I would think with a plugged shunt, there would be vertigo. I know they can get plugged, though, or dislodged.
Cheryl--I see where you had yours many years ago. Did you ever have to have it removed? seems that is a question most say cannot be done--or just won't be done. And I would think that the surgery itself has improved since 1994--when you had yours if I remember your post without checking back on it as I'm typing. I was only in the hospital overnight and only then due to anesthesia concerns. I had a vertigo episode about midnight that night--got Valium given to me and Zofran for nausea. Had a couple of minor vertigo episodes the next few days but no vertigo since 2012! I specifically asked my doctor if it could possible get 'plugged or etc. He said 'no' and to my question as to having it removed--said it would stay with me until I'm 'gone'. So--whom are we to believe when the best of doctors seem to disagree? All we know is we have quality of life altering--symptoms and try to explain them and get help--and I can only guess the 'answer' is just not there or if it is, it isn't the same for everyone--obviously not! Thanks for you response.
yanksgirl, did you always have the dizziness and imbalance after the shunt surgery, or is this a recent development? Did you have any time after the shunt that you were symptom free?
I have had the head pressure prior to developing full blown Meniere's with vertigo, etc. After the surgery, I was basically taking it easy and with 'no vertigo' I think the dizziness was hardly something I worried about--thinking it would 'go away' too. But, it has not. I attributed it to depression/anxiety--due to dealing with the ongoing symptoms, and at times would get relief during the day. But for the most part it was 'there' before and after the surgery. I tried the Valium at night and morning--then tried anti-depressants and can't tolerate 'any' that I've tried--and have tried several.

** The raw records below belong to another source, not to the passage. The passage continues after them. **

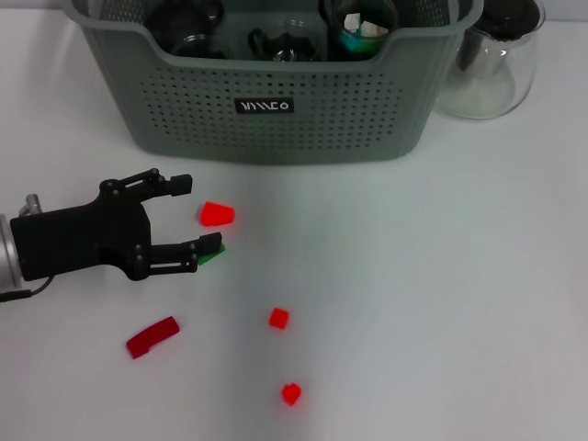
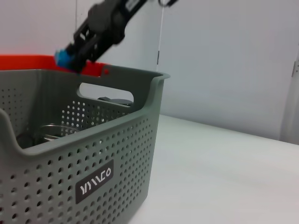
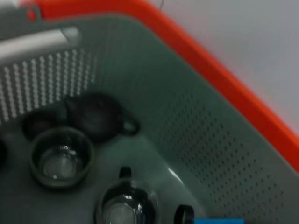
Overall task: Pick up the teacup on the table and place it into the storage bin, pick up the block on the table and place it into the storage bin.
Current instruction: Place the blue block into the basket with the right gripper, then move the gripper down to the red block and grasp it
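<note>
The grey-green storage bin (image 1: pixel 276 101) stands at the back of the white table and also shows in the left wrist view (image 2: pixel 93 158). My left gripper (image 1: pixel 204 214) is open, low over the table in front of the bin. A red block (image 1: pixel 218 214) lies just by the gap between its fingertips. A green block (image 1: pixel 213 256) lies at its near fingertip. My right gripper (image 2: pixel 64 57), with a blue tip, hangs over the bin's far side. Inside the bin are a dark teapot (image 3: pixel 96 116) and dark teacups (image 3: pixel 60 158). No teacup shows on the table.
A clear glass carafe (image 1: pixel 491 60) stands right of the bin. A red bar (image 1: pixel 152 337), a small red cube (image 1: pixel 278 318) and another red piece (image 1: pixel 291 393) lie on the near table. An orange edge (image 3: pixel 233 93) runs behind the bin.
</note>
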`<state>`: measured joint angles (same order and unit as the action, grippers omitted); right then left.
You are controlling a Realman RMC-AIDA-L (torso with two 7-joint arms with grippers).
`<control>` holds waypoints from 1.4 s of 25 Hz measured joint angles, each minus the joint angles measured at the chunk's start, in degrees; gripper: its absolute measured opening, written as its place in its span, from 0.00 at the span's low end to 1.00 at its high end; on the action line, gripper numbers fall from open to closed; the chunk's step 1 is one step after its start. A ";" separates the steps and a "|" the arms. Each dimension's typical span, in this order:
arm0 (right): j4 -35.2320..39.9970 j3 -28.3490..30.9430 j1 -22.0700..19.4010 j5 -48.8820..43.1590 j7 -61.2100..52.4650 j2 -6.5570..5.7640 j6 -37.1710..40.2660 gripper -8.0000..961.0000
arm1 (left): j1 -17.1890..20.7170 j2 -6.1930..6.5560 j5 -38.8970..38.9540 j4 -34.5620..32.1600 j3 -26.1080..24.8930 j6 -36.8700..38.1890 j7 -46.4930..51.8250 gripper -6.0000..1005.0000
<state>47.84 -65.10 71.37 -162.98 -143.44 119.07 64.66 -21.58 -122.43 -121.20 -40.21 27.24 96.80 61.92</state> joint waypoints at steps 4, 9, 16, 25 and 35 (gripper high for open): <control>-5.55 -2.60 0.19 -2.28 -0.53 0.72 -5.88 0.53 | -0.01 0.00 0.00 0.15 0.00 -0.37 0.01 0.88; -7.97 -5.37 0.31 -4.67 -2.46 1.14 -9.70 0.55 | -0.04 0.00 -0.01 0.21 0.00 -0.38 0.04 0.88; -7.10 -6.68 -0.05 -4.91 -3.71 0.90 -9.82 0.56 | 0.08 0.00 0.00 0.22 0.00 -0.39 0.04 0.88; -1.35 -7.08 -0.86 -4.31 -3.81 1.08 -6.85 0.82 | 0.59 -0.17 0.00 0.06 -0.09 0.10 0.04 0.88; 30.24 -2.02 -9.91 17.95 2.22 0.33 13.14 0.92 | 0.97 -0.04 -0.02 -0.18 -0.08 1.85 0.04 0.88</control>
<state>78.08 -67.12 61.46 -145.02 -141.22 119.40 77.80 -20.61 -122.47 -121.22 -40.39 27.17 98.66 61.96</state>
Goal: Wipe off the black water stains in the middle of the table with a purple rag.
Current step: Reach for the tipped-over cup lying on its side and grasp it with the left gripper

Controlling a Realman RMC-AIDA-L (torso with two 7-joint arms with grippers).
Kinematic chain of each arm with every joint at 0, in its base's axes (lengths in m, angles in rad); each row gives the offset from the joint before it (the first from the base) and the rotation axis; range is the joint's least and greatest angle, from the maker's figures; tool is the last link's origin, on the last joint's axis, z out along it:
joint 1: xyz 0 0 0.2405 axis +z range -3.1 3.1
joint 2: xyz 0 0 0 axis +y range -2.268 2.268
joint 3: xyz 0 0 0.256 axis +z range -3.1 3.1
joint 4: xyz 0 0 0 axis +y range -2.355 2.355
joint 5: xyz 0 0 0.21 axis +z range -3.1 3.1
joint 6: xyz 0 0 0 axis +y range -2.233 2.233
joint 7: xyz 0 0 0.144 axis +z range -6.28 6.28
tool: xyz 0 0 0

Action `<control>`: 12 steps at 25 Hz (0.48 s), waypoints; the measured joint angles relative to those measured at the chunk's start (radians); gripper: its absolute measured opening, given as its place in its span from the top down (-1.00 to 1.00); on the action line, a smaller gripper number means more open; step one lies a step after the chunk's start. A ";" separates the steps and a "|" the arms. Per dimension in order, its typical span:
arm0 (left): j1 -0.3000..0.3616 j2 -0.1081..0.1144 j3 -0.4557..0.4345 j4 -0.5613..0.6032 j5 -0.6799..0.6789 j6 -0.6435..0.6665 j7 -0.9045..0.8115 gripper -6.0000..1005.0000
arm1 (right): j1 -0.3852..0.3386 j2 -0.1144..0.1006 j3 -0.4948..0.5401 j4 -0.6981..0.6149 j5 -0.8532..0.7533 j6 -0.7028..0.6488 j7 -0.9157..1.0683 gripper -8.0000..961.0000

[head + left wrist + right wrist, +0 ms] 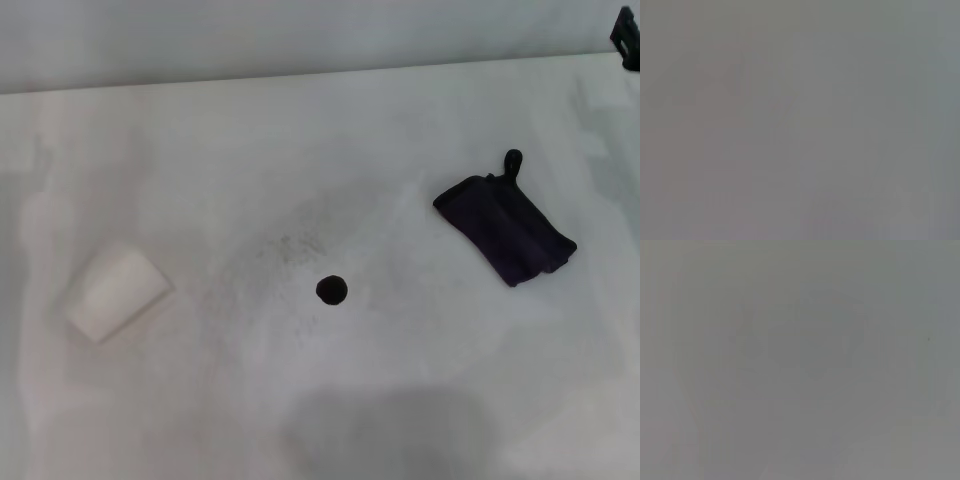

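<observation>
The purple rag [505,228] lies folded flat on the right side of the white table [200,160], its small loop pointing toward the far edge. The black water stain [332,290] is one small round blot near the table's middle, left of the rag and nearer to me. Nothing touches either of them. Neither gripper shows in the head view. Both wrist views show only a plain grey field, with no fingers and no objects.
A white paper cup [115,290] lies on its side at the left of the table. Faint grey speckled smudges [290,245] spread just beyond the blot. A small dark object [627,38] sticks in at the far right corner.
</observation>
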 joint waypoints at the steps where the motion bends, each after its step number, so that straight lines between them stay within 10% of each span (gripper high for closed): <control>1: 0.019 0.000 0.000 0.013 0.013 0.027 0.004 -0.74 | -0.008 0.001 -0.002 0.009 0.000 0.018 0.000 -0.52; 12: 0.208 0.001 0.000 0.099 0.100 0.234 -0.019 -0.74 | -0.090 0.003 0.006 0.095 0.000 0.190 0.004 -0.52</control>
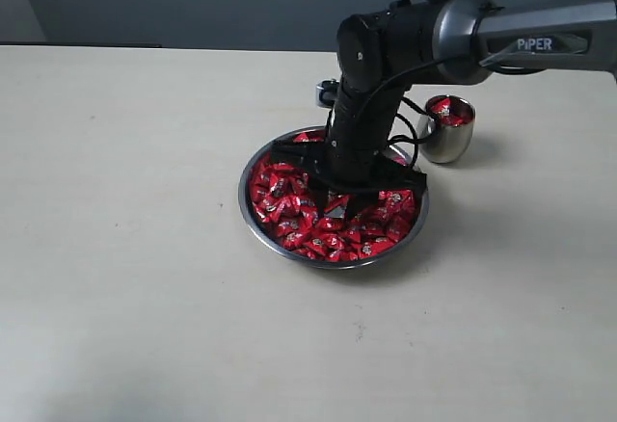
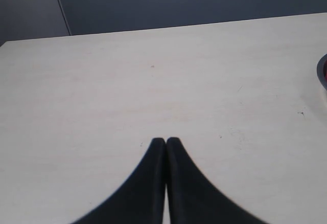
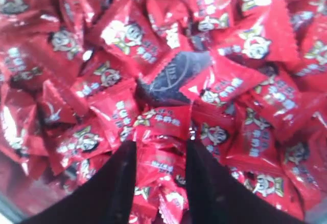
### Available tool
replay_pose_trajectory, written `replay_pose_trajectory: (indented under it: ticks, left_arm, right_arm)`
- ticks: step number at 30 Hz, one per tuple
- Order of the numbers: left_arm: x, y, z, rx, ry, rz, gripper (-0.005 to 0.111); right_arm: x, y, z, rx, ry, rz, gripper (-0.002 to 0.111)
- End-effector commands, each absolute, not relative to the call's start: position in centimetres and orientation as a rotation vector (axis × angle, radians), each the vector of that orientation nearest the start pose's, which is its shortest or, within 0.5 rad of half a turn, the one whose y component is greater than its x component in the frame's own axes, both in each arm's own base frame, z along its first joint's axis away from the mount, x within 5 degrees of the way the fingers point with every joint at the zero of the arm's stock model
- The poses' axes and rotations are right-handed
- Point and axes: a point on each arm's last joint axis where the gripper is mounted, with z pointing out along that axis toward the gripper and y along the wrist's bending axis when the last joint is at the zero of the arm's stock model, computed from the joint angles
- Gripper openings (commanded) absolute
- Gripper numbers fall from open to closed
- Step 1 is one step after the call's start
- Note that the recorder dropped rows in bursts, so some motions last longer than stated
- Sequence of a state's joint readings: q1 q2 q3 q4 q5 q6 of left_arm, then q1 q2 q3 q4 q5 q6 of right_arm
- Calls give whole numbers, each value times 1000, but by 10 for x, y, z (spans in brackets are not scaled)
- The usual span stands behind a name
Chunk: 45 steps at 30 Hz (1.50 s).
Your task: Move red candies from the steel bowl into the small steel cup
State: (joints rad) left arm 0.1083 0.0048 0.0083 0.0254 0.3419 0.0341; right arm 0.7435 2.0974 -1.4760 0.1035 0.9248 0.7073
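The steel bowl (image 1: 243,196) sits mid-table, full of red candies (image 1: 278,200). My right gripper (image 1: 334,210) reaches down into the pile from the right arm. In the right wrist view its black fingers (image 3: 115,183) are sunk among the red candies (image 3: 127,35), and the right gripper (image 3: 161,150) holds one red candy (image 3: 162,162) pinched between them. The small steel cup (image 1: 449,141) stands just right of the bowl with red candies (image 1: 445,108) showing at its mouth. My left gripper (image 2: 166,141) is shut and empty over bare table, with the bowl's rim (image 2: 323,73) at the frame edge.
The pale tabletop (image 1: 116,249) stretches around the bowl and cup. A dark wall runs behind the table's far edge (image 1: 193,48). The right arm's dark wrist and cables (image 1: 405,138) hang between the bowl and the cup.
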Motion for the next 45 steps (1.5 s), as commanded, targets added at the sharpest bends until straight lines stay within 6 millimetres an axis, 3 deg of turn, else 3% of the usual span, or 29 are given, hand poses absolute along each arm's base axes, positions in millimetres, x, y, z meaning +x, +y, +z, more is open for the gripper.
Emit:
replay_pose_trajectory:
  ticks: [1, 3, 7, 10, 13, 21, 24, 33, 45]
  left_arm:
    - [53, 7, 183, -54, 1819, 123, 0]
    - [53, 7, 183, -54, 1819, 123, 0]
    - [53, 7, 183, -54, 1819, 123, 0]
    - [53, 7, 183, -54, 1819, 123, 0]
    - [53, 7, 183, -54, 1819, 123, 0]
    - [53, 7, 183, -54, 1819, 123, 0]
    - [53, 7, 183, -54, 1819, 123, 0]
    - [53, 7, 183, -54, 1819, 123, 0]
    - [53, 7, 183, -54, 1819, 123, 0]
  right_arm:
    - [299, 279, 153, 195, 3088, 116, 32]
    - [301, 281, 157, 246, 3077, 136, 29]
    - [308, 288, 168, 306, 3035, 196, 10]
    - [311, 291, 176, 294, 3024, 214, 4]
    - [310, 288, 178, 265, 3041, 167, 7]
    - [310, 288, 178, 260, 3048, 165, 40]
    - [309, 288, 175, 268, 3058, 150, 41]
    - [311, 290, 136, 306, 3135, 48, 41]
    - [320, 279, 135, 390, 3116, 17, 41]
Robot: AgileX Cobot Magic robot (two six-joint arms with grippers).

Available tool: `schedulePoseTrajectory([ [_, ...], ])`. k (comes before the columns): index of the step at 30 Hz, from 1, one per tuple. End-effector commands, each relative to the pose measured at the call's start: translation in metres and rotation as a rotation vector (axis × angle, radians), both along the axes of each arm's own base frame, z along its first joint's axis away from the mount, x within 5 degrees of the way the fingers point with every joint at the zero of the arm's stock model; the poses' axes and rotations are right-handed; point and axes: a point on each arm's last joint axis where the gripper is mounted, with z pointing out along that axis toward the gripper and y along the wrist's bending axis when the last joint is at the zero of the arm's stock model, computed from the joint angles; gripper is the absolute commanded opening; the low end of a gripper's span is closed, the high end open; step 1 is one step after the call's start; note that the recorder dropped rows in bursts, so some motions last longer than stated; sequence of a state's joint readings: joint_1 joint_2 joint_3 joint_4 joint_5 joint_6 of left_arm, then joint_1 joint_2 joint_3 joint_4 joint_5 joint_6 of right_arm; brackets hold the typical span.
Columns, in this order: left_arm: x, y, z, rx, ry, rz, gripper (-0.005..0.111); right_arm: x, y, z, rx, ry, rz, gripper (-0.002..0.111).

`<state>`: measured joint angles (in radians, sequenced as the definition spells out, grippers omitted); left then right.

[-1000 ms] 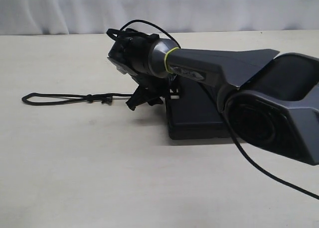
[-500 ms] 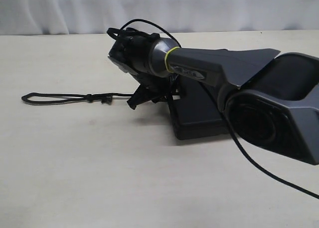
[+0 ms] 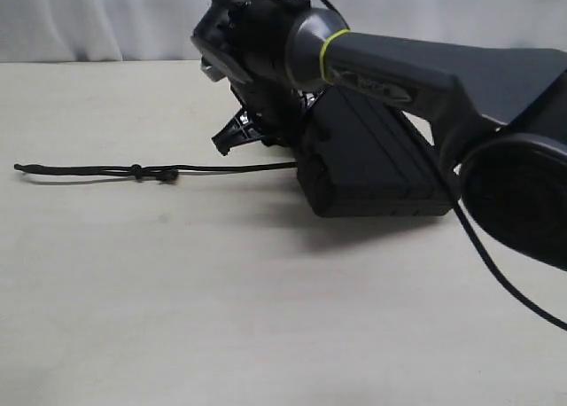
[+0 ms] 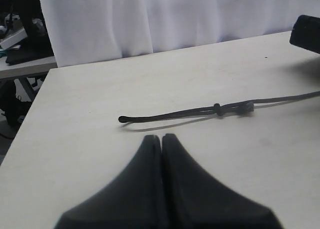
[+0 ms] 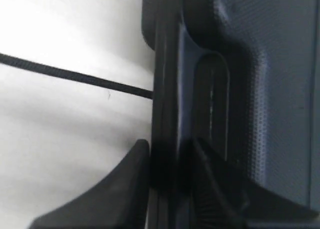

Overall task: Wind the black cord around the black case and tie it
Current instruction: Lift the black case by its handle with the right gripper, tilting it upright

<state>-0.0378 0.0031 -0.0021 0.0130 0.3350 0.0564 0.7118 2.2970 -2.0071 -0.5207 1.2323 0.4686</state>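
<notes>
On the counter [image 3: 221,326], hold the pinch of the right gripper [image 5: 167,151] on the tilted black case [image 3: 372,167] by its edge; lift slowly without dragging the black cord [image 3: 133,169] trailing from beneath; send the closed, empty left gripper [image 4: 161,139] toward its free end.

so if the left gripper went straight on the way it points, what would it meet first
Probably the black cord, which lies across the table just ahead of the shut left gripper. Its height is unclear, so it may pass over.

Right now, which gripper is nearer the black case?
Right. The right gripper grips the black case by its edge; the left gripper, shut, is away by the black cord.
</notes>
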Motion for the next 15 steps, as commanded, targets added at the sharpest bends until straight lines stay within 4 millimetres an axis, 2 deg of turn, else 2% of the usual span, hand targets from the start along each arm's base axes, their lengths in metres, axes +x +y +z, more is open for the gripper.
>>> schedulePoseTrajectory([
  [1,0.000,-0.001,0.001,-0.006,-0.013,-0.010,0.000,-0.005,-0.007,0.050,0.020,-0.096,0.059,0.004],
  [2,0.000,-0.001,0.001,-0.006,-0.013,-0.010,0.000,-0.007,-0.011,0.064,0.032,-0.115,0.067,0.004],
  [5,0.000,-0.001,0.000,-0.005,-0.011,-0.010,0.000,-0.007,-0.024,0.086,0.070,-0.139,0.052,0.004],
  [7,0.000,-0.001,0.000,-0.005,-0.011,-0.010,0.000,-0.003,-0.041,0.097,0.141,-0.105,0.026,0.004],
  [8,0.000,-0.001,0.000,-0.005,-0.011,-0.010,0.000,0.001,-0.057,0.103,0.205,-0.074,-0.004,0.004],
  [15,0.000,-0.001,0.000,-0.005,-0.011,-0.010,0.000,0.022,-0.116,0.114,0.369,-0.003,-0.089,0.004],
])
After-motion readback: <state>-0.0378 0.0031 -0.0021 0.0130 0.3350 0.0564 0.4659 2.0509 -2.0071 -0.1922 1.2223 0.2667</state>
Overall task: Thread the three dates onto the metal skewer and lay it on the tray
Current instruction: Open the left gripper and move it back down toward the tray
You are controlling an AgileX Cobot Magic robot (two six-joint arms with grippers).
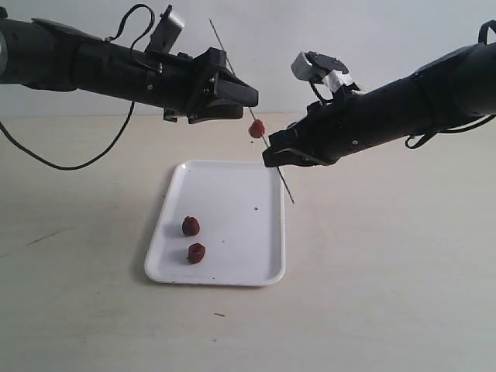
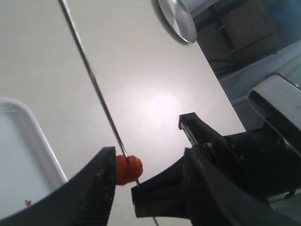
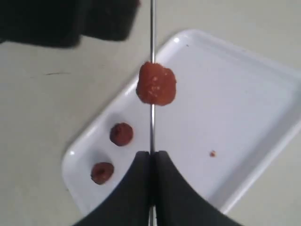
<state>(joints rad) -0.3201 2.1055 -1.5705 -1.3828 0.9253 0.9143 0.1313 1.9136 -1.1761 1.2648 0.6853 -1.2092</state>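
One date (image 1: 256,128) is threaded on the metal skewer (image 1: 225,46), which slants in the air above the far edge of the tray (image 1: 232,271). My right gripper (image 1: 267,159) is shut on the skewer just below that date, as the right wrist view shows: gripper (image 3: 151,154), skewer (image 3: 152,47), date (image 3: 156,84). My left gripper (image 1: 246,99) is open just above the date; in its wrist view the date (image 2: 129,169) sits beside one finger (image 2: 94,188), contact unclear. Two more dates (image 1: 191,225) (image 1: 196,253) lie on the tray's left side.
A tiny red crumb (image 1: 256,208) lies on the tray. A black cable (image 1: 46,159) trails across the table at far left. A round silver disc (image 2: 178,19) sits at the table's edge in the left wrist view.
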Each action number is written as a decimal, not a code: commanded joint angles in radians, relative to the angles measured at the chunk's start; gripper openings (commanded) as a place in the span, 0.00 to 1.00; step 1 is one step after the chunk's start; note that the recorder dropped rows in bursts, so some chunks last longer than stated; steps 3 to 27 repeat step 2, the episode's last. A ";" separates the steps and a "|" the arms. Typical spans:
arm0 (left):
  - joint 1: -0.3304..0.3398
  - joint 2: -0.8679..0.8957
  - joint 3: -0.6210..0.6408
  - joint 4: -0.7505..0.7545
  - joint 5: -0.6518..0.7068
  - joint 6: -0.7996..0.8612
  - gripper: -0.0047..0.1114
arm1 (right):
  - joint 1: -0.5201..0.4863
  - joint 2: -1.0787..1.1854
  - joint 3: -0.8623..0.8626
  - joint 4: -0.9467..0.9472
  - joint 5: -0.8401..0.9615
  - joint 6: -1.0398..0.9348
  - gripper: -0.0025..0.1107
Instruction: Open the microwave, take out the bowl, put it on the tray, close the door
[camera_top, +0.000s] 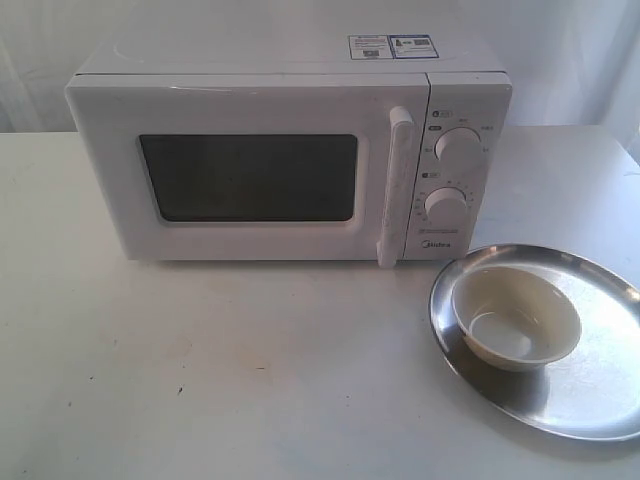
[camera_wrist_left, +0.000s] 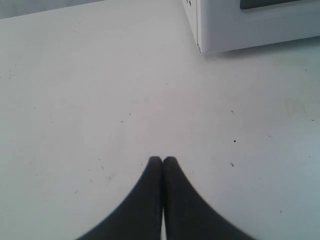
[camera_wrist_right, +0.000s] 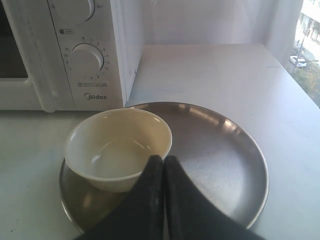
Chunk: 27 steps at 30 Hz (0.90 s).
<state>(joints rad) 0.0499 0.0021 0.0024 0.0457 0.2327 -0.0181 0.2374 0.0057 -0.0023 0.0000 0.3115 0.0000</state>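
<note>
The white microwave (camera_top: 280, 150) stands at the back of the table, its door (camera_top: 250, 180) flat against the front, with the vertical bar handle (camera_top: 396, 185) beside two knobs. The cream bowl (camera_top: 515, 317) rests upright on the left part of the silver tray (camera_top: 590, 390) at the front right. Seen from the right wrist, the bowl (camera_wrist_right: 119, 147) sits on the tray (camera_wrist_right: 220, 160), and my right gripper (camera_wrist_right: 163, 159) is shut, its tips above the bowl's rim and empty. My left gripper (camera_wrist_left: 162, 160) is shut over bare table near the microwave's corner (camera_wrist_left: 200, 30). Neither gripper shows in the exterior view.
The white table (camera_top: 200, 370) spreads in front of the microwave. The tray reaches close to the table's right front edge. A white curtain hangs behind the microwave, and a window shows at the far right of the right wrist view.
</note>
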 joint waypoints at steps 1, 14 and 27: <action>-0.004 -0.002 -0.002 -0.007 -0.001 -0.003 0.04 | -0.008 -0.006 0.002 0.000 -0.003 0.000 0.02; -0.004 -0.002 -0.002 -0.007 -0.001 -0.003 0.04 | -0.008 -0.006 0.002 0.000 -0.003 0.000 0.02; -0.004 -0.002 -0.002 -0.007 -0.001 -0.003 0.04 | -0.008 -0.006 0.002 0.000 -0.003 0.000 0.02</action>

So, only Xanax (low does 1/2 at a time) and no more than 2 a day, has helped deal with this. But---the head pressure (not ear pressure everyone talks about--but upper head pressure, and louder tinnitus in the affected ear, and the feeling like one gets when they get up suddenly and go 'whoa' and feel like they will 'pass out' and are off balance--is with me all the time when I'm upright. Sitting back in a recliner--or lying down eases it but it's back as soon as I'm up for a short time. Sometimes the pressure is so bad I feel like my eyes will 'sink back' into my head. All this I had with Migraines years ago--thus the diagnose of 'silent migraine syndrome' by a couple of Neuro doctors I saw. Then I developed hypothyroidism and it has some of these symptoms so I was 'elated' that it was found and now being treated and my numbers are good. But--my balance issues due to the head feeling like it's 'full' and the dizziness and pressure--continues. Right now as I'm typing, I feel really bad--will go sit back awhile. Just got a shower and feel like this after alot of movement--cleaning house, shopping, most anything. Need to sit back often. Sorry this is so long but trying to give a better picture.